▸ **Your task**: Pictures appear in the records below; write out everything else exactly.

--- START ---

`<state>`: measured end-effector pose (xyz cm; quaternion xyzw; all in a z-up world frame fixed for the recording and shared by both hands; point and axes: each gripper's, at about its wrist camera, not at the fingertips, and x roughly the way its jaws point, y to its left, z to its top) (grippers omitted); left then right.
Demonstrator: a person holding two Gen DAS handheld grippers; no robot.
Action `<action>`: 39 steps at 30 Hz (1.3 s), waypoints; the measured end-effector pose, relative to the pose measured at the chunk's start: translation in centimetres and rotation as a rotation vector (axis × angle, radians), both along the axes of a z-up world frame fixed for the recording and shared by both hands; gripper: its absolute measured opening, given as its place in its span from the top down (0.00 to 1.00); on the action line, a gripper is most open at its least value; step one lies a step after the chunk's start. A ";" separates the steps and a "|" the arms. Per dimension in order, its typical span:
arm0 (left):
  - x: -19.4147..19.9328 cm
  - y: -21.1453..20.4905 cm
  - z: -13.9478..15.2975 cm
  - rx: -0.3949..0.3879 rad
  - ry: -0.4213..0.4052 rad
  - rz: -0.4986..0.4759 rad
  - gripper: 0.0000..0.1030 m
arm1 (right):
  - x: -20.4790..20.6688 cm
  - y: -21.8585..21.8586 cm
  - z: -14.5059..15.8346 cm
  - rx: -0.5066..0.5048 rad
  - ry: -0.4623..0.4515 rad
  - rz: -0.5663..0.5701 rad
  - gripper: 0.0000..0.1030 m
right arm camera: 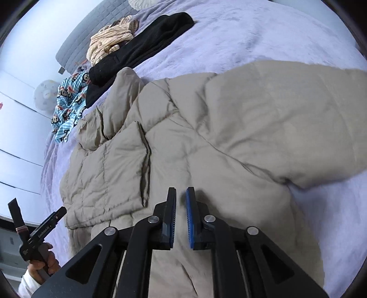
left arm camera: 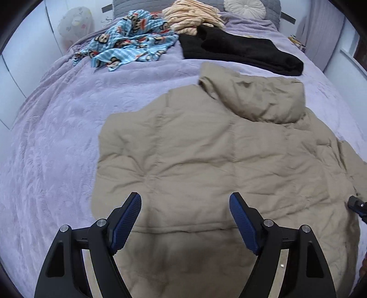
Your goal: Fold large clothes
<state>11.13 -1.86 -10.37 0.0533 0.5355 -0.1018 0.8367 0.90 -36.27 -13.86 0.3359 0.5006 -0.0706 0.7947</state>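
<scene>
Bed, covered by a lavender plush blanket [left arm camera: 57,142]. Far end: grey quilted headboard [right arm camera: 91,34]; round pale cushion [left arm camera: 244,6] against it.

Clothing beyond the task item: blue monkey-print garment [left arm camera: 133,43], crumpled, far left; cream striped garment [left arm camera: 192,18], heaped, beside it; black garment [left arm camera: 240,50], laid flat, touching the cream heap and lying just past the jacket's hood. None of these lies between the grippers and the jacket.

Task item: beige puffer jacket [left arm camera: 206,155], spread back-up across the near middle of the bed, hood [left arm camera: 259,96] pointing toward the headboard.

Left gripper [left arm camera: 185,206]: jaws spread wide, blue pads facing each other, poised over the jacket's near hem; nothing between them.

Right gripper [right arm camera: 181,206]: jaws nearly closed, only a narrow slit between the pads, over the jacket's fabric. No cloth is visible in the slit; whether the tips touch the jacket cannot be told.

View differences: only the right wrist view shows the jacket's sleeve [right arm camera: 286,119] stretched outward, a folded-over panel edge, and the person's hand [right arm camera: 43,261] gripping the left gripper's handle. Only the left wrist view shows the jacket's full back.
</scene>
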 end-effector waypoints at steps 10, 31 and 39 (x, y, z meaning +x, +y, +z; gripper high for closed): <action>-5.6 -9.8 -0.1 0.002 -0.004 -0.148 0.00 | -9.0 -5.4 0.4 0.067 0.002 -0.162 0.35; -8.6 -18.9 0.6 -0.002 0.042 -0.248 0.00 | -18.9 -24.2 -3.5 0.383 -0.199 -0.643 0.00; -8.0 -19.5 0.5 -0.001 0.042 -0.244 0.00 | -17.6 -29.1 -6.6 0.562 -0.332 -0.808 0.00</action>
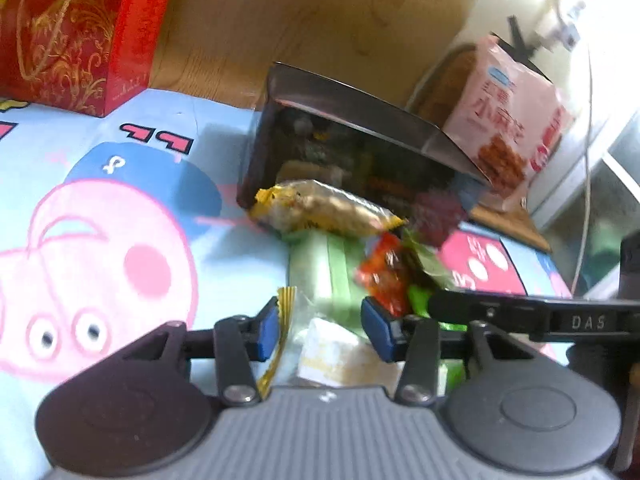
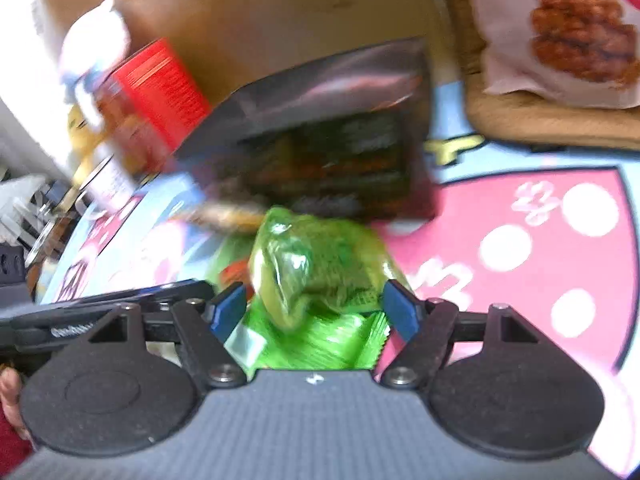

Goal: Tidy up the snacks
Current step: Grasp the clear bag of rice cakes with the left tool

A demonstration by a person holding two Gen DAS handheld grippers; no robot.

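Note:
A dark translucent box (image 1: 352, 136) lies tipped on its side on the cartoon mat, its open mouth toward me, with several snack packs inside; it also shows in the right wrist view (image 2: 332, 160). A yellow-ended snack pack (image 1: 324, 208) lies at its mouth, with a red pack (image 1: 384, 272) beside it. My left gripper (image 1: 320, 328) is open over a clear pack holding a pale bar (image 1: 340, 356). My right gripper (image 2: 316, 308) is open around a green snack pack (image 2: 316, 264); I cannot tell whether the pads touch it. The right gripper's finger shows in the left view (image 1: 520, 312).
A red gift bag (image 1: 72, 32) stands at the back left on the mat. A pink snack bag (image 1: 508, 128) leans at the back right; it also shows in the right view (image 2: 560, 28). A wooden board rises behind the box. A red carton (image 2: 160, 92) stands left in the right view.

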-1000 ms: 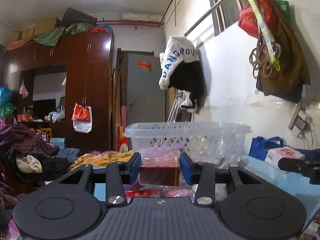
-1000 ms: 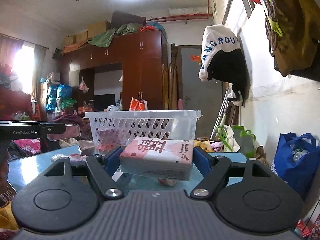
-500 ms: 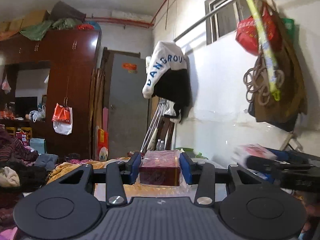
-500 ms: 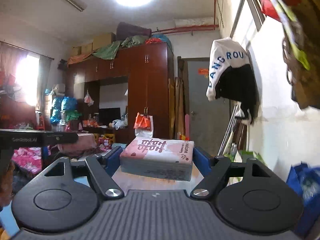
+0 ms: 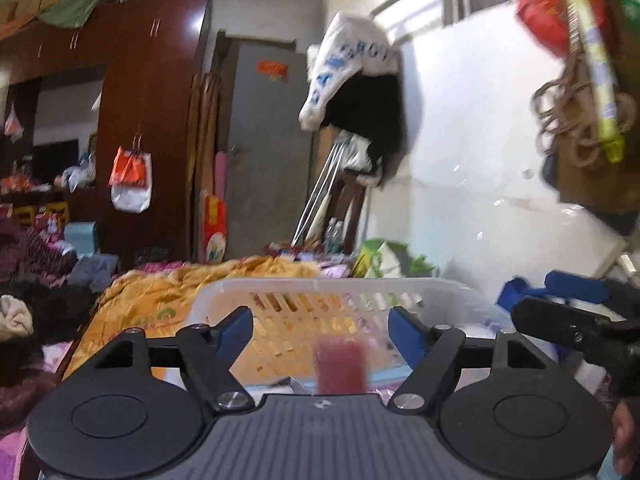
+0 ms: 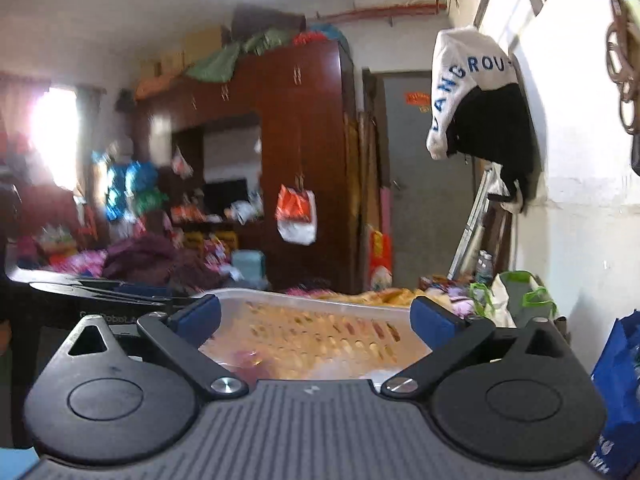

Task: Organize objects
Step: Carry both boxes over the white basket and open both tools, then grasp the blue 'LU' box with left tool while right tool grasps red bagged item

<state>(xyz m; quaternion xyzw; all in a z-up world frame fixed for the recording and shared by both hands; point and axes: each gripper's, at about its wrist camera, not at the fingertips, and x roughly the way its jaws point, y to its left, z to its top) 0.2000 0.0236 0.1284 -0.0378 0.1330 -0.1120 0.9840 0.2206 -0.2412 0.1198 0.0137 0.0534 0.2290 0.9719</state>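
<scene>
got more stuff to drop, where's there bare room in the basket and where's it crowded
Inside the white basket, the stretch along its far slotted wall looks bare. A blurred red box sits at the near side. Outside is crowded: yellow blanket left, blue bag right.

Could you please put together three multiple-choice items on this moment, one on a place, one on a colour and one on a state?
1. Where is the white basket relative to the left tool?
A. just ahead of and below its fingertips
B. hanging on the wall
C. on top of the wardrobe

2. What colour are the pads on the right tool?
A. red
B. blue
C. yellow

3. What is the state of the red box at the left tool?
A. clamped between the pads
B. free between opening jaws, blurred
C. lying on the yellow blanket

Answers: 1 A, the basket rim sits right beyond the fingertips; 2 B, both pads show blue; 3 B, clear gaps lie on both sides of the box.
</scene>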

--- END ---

▸ **Task result**:
`<state>`: measured end-effector pose (xyz cm; quaternion xyzw; all in a z-up world frame fixed for the recording and shared by both hands; point and axes: each gripper's, at about its wrist camera, not at the fingertips, and x roughly the way its jaws point, y to its left, z to its top) (grippers omitted); left then right.
Demonstrator: a person holding two Gen DAS handheld grippers; no robot.
Action `<action>`: 39 steps at 30 Hz (1.3 s), waypoints; the measured end-effector pose, relative to the pose measured at the chunk's start: translation in centimetres and rotation as a rotation vector (axis × angle, radians), both along the axes of a z-up world frame fixed for the recording and shared by both hands; gripper: its absolute measured opening, given as its place in its span from the top down (0.00 to 1.00); on the action line, a gripper is most open at its least value; step one lies a step after the chunk's start. A ";" separates the steps and a "|" the arms. Per dimension in order, its typical span:
arm0 (left):
  - x: -19.4147..19.9328 cm
  - y: -21.1453..20.4905 cm
  - z: -13.9478..15.2975 cm
  - rx: -0.3949..0.3879 rad
  - ry: -0.4213..0.4052 rad
  - rz: -0.4986..0.4759 rad
  - gripper: 0.0000..0.1030 m
arm1 (right):
  - x: -20.4790..20.6688 cm
  - y: -21.8585..21.8586 cm
  - z: -14.5059..15.8346 cm
  - rx: -0.5066..0.5048 rad
  - ry: -0.4623..0.4515 rad
  - rz: -0.5663..0.5701 rad
  - gripper: 0.0000..0.1030 m
right arm camera: 
left arm camera: 
Your goal: Fold large clothes
<state>11.13 -1.86 -10.37 0.0533 0.5355 -0.1018 0.8367 0.90 -36.27 -13.86 0.3359 0.5006 -0.0706 0.7947</state>
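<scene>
Bed, covered by a lavender plush blanket [left arm camera: 57,142]. Far end: grey quilted headboard [right arm camera: 91,34]; round pale cushion [left arm camera: 244,6] against it.

Clothing beyond the task item: blue monkey-print garment [left arm camera: 133,43], crumpled, far left; cream striped garment [left arm camera: 192,18], heaped, beside it; black garment [left arm camera: 240,50], laid flat, touching the cream heap and lying just past the jacket's hood. None of these lies between the grippers and the jacket.

Task item: beige puffer jacket [left arm camera: 206,155], spread back-up across the near middle of the bed, hood [left arm camera: 259,96] pointing toward the headboard.

Left gripper [left arm camera: 185,206]: jaws spread wide, blue pads facing each other, poised over the jacket's near hem; nothing between them.

Right gripper [right arm camera: 181,206]: jaws nearly closed, only a narrow slit between the pads, over the jacket's fabric. No cloth is visible in the slit; whether the tips touch the jacket cannot be told.

View differences: only the right wrist view shows the jacket's sleeve [right arm camera: 286,119] stretched outward, a folded-over panel edge, and the person's hand [right arm camera: 43,261] gripping the left gripper's handle. Only the left wrist view shows the jacket's full back.
</scene>
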 end-effector waypoints at steps 10, 31 and 39 (x, y, z meaning +x, +y, +z; gripper high for closed): <action>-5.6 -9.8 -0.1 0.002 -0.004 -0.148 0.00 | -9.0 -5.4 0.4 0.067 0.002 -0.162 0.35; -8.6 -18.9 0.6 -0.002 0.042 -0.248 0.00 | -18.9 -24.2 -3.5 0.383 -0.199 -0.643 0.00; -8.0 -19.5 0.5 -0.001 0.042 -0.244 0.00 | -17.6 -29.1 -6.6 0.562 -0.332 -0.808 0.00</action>

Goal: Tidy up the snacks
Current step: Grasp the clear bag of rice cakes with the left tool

A demonstration by a person holding two Gen DAS handheld grippers; no robot.

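Note:
A dark translucent box (image 1: 352, 136) lies tipped on its side on the cartoon mat, its open mouth toward me, with several snack packs inside; it also shows in the right wrist view (image 2: 332, 160). A yellow-ended snack pack (image 1: 324, 208) lies at its mouth, with a red pack (image 1: 384, 272) beside it. My left gripper (image 1: 320, 328) is open over a clear pack holding a pale bar (image 1: 340, 356). My right gripper (image 2: 316, 308) is open around a green snack pack (image 2: 316, 264); I cannot tell whether the pads touch it. The right gripper's finger shows in the left view (image 1: 520, 312).
A red gift bag (image 1: 72, 32) stands at the back left on the mat. A pink snack bag (image 1: 508, 128) leans at the back right; it also shows in the right view (image 2: 560, 28). A wooden board rises behind the box. A red carton (image 2: 160, 92) stands left in the right view.
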
-1000 ms: 
-1000 ms: 
-500 ms: 
-500 ms: 
+0 ms: 
+0 ms: 

Task: Organize objects
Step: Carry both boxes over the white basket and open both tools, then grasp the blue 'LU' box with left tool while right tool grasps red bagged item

<state>(xyz m; quaternion xyzw; all in a z-up world frame fixed for the recording and shared by both hands; point and axes: each gripper's, at about its wrist camera, not at the fingertips, and x roughly the way its jaws point, y to its left, z to its top) 0.2000 0.0236 0.1284 -0.0378 0.1330 -0.1120 0.9840 0.2206 -0.2412 0.1198 0.0137 0.0534 0.2290 0.9719</state>
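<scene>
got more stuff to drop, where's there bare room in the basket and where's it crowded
Inside the white basket, the stretch along its far slotted wall looks bare. A blurred red box sits at the near side. Outside is crowded: yellow blanket left, blue bag right.

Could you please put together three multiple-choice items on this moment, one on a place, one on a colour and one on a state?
1. Where is the white basket relative to the left tool?
A. just ahead of and below its fingertips
B. hanging on the wall
C. on top of the wardrobe

2. What colour are the pads on the right tool?
A. red
B. blue
C. yellow

3. What is the state of the red box at the left tool?
A. clamped between the pads
B. free between opening jaws, blurred
C. lying on the yellow blanket

Answers: 1 A, the basket rim sits right beyond the fingertips; 2 B, both pads show blue; 3 B, clear gaps lie on both sides of the box.
</scene>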

No more work remains for this exercise.